● Data
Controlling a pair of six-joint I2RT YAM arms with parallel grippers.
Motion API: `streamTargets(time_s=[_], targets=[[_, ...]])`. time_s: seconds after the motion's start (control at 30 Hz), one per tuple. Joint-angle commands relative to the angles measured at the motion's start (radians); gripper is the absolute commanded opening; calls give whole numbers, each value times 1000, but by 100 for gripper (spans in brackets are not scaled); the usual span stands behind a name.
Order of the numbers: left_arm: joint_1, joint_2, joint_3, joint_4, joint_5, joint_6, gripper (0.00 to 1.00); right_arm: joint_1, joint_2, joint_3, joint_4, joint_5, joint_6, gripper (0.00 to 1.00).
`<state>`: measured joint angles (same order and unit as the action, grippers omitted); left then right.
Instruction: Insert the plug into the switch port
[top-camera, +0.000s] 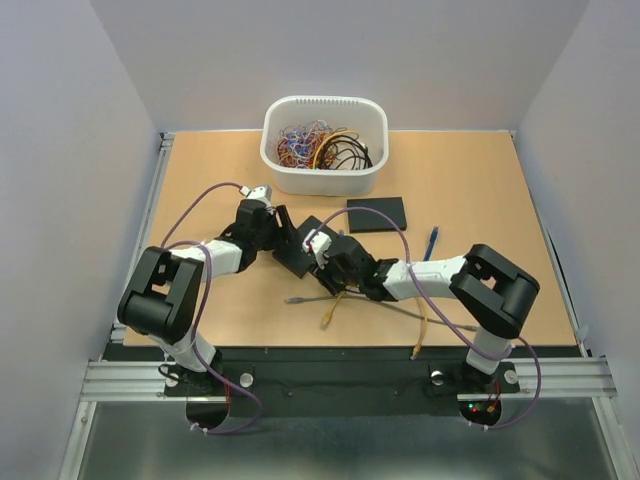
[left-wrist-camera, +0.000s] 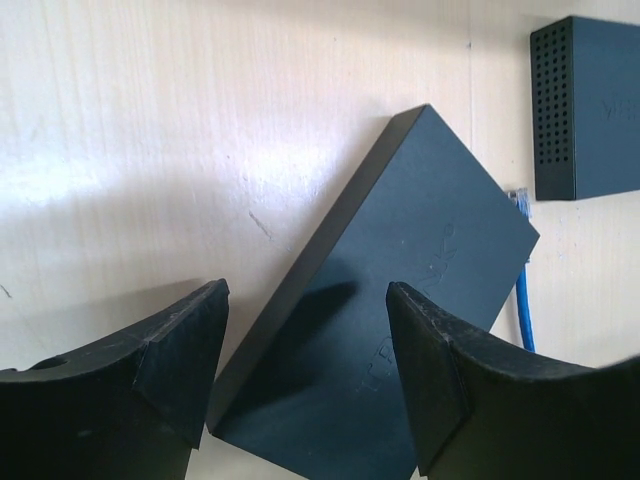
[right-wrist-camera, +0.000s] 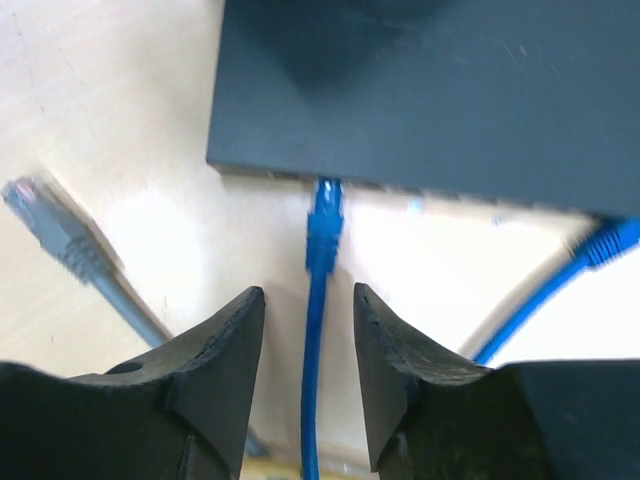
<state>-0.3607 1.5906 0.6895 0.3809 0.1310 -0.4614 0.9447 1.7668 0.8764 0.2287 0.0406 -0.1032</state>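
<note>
A flat black switch (top-camera: 297, 259) lies tilted on the table between both grippers. My left gripper (left-wrist-camera: 305, 300) is open just above the switch's top (left-wrist-camera: 400, 260); in the top view it (top-camera: 283, 232) is at the box's left. My right gripper (right-wrist-camera: 308, 295) is open and faces the switch's port edge (right-wrist-camera: 430, 90). A blue cable (right-wrist-camera: 322, 230) runs between its fingers without touching them, and its connector is at a port on that edge. The yellow cable (top-camera: 330, 312) lies on the table near the right arm, its plug end (top-camera: 326, 322) free.
A second black switch (top-camera: 377, 214) lies behind to the right, also in the left wrist view (left-wrist-camera: 590, 110). A grey cable's connector (right-wrist-camera: 45, 215) lies left of the right gripper. Another blue cable (right-wrist-camera: 560, 280) is at the right. A white bin (top-camera: 325, 175) of wires stands at the back.
</note>
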Motion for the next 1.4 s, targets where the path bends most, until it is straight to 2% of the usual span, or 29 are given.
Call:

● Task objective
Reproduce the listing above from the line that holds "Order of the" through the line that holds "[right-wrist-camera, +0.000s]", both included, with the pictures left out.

● Expected answer
Order of the numbers: left_arm: joint_1, joint_2, joint_3, joint_4, joint_5, joint_6, gripper (0.00 to 1.00); right_arm: joint_1, joint_2, joint_3, joint_4, joint_5, joint_6, gripper (0.00 to 1.00).
`<state>`: measured joint angles (same order and unit as the action, grippers omitted); left then right.
Instruction: Insert the plug into the switch port
[top-camera, +0.000s] 
[left-wrist-camera, +0.000s] 
[right-wrist-camera, +0.000s] 

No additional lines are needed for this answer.